=== Problem to work on ===
Only the lines below from the one containing "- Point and" to the one containing "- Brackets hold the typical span" should be repeated, both included and unchanged.

(Records from a data source)
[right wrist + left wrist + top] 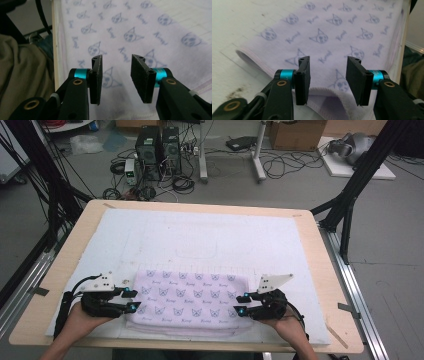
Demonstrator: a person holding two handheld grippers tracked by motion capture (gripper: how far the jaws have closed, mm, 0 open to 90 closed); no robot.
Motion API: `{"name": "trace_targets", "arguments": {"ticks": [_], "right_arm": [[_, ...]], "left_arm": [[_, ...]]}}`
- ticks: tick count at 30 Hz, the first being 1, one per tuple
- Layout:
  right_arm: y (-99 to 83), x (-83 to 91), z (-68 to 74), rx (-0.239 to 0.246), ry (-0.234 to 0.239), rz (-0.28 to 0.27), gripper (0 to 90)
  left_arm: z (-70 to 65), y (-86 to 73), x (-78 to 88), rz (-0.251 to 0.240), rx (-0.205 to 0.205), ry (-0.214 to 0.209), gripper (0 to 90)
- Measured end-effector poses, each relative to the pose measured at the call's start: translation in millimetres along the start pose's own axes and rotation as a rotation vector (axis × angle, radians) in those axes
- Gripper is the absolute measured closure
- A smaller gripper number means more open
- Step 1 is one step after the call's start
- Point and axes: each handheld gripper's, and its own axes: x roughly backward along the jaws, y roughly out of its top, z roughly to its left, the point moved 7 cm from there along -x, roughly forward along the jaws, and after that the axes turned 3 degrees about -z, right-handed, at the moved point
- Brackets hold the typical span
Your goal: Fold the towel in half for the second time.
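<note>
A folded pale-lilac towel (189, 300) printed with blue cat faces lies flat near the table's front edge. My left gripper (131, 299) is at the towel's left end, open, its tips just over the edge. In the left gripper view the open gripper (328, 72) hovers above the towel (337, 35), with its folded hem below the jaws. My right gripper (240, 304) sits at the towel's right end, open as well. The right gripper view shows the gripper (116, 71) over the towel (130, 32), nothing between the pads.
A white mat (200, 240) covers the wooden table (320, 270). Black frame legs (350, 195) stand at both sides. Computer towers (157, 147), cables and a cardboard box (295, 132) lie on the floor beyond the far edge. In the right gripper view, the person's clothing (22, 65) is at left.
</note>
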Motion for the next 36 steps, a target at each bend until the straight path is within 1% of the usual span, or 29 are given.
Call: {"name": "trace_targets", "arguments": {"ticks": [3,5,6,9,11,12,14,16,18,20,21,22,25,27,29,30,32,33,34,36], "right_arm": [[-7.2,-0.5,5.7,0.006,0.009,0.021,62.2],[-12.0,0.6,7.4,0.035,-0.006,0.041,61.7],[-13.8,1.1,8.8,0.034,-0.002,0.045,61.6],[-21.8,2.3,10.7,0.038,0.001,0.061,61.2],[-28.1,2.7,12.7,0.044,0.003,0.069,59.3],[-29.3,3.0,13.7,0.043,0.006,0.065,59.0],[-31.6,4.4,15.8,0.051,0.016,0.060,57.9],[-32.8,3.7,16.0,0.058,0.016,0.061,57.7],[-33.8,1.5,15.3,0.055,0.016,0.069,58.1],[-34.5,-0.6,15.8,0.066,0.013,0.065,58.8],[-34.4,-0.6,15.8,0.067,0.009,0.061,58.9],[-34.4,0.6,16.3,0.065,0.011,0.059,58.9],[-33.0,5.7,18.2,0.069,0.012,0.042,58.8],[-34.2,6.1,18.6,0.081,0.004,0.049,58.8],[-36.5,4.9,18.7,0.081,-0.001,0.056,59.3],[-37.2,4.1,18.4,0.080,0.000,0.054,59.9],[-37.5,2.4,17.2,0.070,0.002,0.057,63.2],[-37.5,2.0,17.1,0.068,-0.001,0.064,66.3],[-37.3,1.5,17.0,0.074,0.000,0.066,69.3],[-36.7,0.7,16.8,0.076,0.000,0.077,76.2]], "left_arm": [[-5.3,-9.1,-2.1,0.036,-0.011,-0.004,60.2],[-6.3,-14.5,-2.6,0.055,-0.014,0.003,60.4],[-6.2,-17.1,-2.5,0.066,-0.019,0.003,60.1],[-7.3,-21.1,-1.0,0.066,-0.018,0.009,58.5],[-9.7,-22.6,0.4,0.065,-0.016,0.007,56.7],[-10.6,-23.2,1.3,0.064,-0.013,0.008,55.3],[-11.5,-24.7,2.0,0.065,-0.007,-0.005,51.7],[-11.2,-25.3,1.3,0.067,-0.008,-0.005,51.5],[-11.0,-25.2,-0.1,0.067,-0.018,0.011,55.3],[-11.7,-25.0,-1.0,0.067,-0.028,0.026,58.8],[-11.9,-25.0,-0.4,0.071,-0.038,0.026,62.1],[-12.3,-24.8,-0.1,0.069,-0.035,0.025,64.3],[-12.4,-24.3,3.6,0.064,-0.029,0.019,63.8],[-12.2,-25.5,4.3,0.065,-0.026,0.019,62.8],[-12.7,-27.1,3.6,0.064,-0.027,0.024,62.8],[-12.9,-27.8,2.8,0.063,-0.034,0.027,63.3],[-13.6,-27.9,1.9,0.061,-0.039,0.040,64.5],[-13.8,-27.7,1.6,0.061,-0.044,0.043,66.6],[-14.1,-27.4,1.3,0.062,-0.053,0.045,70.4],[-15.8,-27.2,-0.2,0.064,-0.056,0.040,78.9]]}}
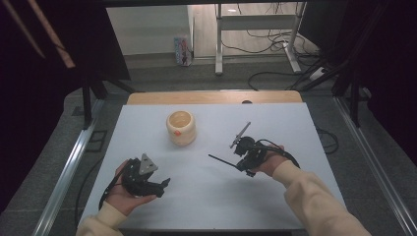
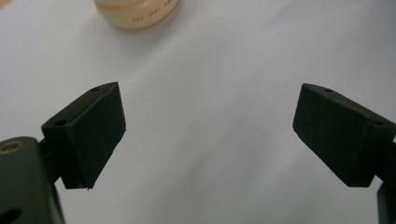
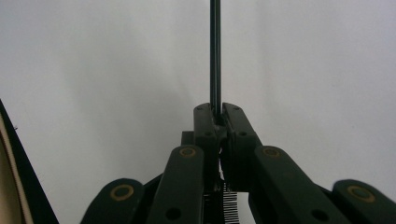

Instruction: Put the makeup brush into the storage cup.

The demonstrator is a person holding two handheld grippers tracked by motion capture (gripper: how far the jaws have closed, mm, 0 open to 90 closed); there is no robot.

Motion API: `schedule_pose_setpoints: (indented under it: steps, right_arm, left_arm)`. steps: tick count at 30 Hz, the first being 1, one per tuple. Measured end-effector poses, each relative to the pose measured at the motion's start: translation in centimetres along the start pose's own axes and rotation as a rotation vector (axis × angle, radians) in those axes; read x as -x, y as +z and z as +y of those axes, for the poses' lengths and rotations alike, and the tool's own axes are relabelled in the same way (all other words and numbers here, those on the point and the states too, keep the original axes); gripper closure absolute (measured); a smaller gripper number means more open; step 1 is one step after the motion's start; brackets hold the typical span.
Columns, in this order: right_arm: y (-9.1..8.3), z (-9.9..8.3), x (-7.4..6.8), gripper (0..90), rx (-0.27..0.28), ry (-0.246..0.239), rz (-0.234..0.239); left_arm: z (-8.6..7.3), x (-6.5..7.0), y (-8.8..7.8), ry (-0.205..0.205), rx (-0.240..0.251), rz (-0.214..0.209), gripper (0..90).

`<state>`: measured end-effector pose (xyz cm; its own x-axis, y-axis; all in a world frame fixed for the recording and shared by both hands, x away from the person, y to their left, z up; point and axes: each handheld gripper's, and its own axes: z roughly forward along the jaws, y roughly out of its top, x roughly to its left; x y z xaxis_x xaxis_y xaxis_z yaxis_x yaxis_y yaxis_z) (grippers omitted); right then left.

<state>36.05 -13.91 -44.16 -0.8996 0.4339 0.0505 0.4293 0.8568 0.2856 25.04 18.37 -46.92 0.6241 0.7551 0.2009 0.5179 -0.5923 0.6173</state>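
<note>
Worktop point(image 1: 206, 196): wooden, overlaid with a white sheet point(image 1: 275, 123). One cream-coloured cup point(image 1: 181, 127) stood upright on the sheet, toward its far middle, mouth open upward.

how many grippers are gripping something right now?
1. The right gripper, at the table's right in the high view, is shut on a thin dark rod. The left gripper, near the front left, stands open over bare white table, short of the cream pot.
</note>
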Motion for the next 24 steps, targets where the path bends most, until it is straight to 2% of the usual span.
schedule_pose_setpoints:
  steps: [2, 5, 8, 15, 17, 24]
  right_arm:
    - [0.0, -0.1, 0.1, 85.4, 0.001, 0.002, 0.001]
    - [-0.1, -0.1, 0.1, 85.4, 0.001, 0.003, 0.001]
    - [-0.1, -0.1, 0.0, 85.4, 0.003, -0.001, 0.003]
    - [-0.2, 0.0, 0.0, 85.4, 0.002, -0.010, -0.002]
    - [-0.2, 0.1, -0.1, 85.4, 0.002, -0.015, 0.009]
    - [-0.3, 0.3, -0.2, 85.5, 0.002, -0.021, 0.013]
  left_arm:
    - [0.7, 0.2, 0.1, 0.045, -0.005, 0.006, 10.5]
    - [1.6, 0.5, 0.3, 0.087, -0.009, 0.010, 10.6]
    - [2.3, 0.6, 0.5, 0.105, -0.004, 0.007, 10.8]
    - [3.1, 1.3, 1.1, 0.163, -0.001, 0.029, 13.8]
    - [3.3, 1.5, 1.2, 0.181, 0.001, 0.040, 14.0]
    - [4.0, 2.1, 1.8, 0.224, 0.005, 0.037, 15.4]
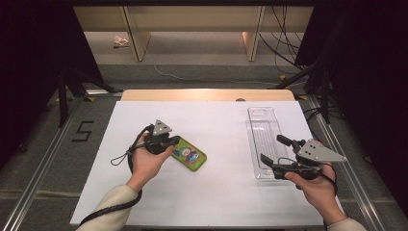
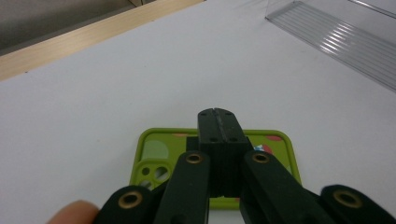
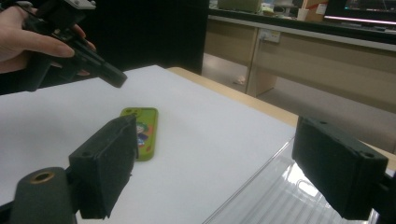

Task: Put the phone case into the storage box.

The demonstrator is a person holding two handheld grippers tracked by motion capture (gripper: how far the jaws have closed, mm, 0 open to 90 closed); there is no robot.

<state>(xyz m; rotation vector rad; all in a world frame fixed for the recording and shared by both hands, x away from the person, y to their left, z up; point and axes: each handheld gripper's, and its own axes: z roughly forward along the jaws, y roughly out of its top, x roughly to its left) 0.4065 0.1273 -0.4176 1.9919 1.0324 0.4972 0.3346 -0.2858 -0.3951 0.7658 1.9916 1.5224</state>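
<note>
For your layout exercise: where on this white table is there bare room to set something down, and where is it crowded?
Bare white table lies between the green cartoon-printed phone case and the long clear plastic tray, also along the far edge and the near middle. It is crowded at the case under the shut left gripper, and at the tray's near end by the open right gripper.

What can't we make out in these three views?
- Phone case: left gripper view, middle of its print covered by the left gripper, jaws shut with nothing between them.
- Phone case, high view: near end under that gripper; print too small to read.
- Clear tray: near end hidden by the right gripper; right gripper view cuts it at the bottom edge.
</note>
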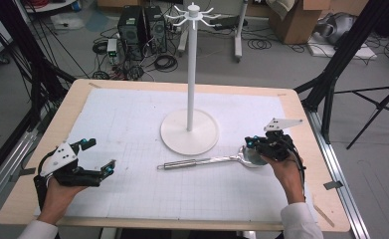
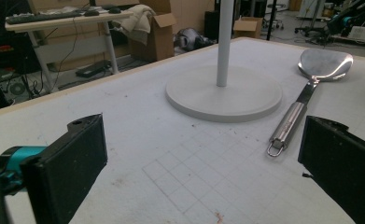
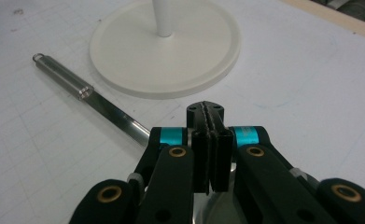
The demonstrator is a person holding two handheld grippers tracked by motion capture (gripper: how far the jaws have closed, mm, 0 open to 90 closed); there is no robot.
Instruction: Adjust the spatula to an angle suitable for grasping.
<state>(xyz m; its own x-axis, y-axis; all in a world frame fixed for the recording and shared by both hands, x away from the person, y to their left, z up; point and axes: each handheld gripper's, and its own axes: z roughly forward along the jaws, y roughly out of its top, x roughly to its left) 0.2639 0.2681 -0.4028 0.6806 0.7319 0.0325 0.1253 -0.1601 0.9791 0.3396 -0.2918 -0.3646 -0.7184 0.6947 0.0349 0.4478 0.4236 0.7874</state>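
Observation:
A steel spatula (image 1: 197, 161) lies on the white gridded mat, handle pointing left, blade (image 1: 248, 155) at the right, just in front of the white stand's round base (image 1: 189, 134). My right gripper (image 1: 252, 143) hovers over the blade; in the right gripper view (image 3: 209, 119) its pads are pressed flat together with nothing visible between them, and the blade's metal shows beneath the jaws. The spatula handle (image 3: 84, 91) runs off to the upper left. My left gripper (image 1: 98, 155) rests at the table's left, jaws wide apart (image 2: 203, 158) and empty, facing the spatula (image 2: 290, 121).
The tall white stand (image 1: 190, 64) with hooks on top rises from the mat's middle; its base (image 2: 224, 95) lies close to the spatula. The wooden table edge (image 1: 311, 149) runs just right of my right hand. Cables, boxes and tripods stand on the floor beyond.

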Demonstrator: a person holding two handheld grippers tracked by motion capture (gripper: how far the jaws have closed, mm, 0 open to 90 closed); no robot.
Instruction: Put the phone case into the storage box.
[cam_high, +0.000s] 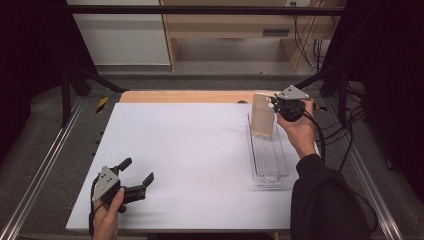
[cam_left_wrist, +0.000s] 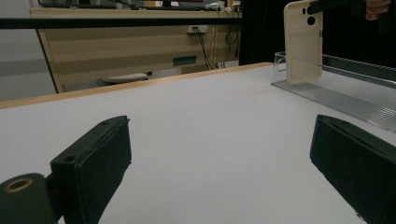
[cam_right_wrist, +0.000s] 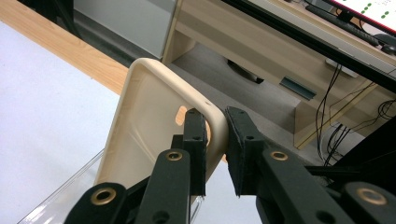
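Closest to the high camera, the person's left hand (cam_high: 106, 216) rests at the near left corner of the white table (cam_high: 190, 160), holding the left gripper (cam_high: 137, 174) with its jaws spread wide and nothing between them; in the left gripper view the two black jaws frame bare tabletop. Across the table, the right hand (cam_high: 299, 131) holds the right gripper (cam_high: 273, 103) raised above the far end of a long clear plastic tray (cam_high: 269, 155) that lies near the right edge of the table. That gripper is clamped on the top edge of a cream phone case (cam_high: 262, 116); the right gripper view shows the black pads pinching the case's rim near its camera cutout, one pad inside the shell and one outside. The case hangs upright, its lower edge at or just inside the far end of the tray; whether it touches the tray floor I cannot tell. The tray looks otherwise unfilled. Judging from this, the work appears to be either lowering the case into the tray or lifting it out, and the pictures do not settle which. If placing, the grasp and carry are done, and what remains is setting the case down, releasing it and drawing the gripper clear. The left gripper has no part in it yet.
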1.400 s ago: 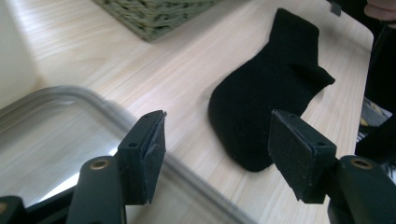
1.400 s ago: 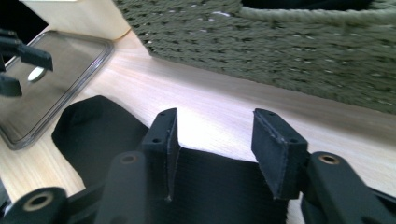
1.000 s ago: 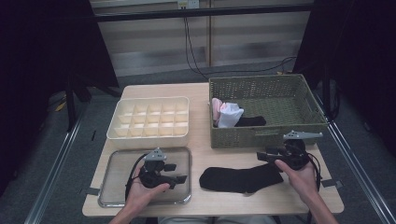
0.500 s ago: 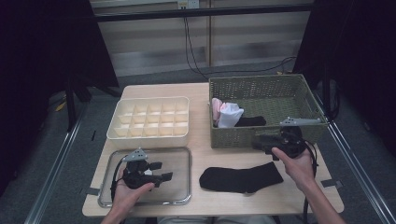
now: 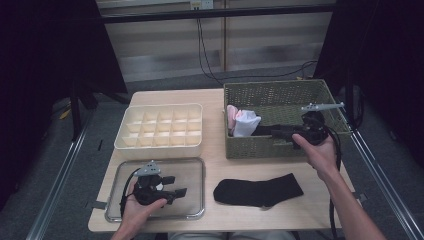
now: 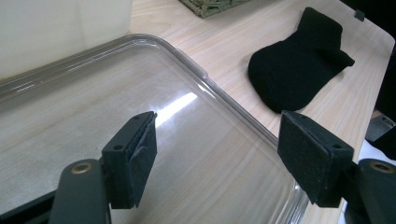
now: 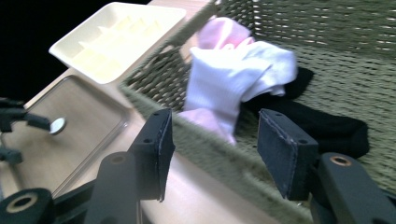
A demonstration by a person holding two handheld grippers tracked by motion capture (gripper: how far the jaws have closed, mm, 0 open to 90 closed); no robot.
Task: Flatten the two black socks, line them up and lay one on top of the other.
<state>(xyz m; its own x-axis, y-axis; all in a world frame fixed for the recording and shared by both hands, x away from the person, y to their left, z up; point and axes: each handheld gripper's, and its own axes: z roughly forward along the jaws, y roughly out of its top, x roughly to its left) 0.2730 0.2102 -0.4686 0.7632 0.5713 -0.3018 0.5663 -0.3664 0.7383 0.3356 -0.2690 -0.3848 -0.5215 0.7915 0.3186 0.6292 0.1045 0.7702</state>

=== Answer for this exercise ===
- Point and axes: each handheld gripper's, and its own axes: x roughly backward along the jaws, y roughly out of its top, z roughly to its left, the point moved 7 cm from there along -x, roughly forward along the jaws, and after that the axes turned 3 degrees about -z, right-handed, at the moved point
- Brackets hold the typical span

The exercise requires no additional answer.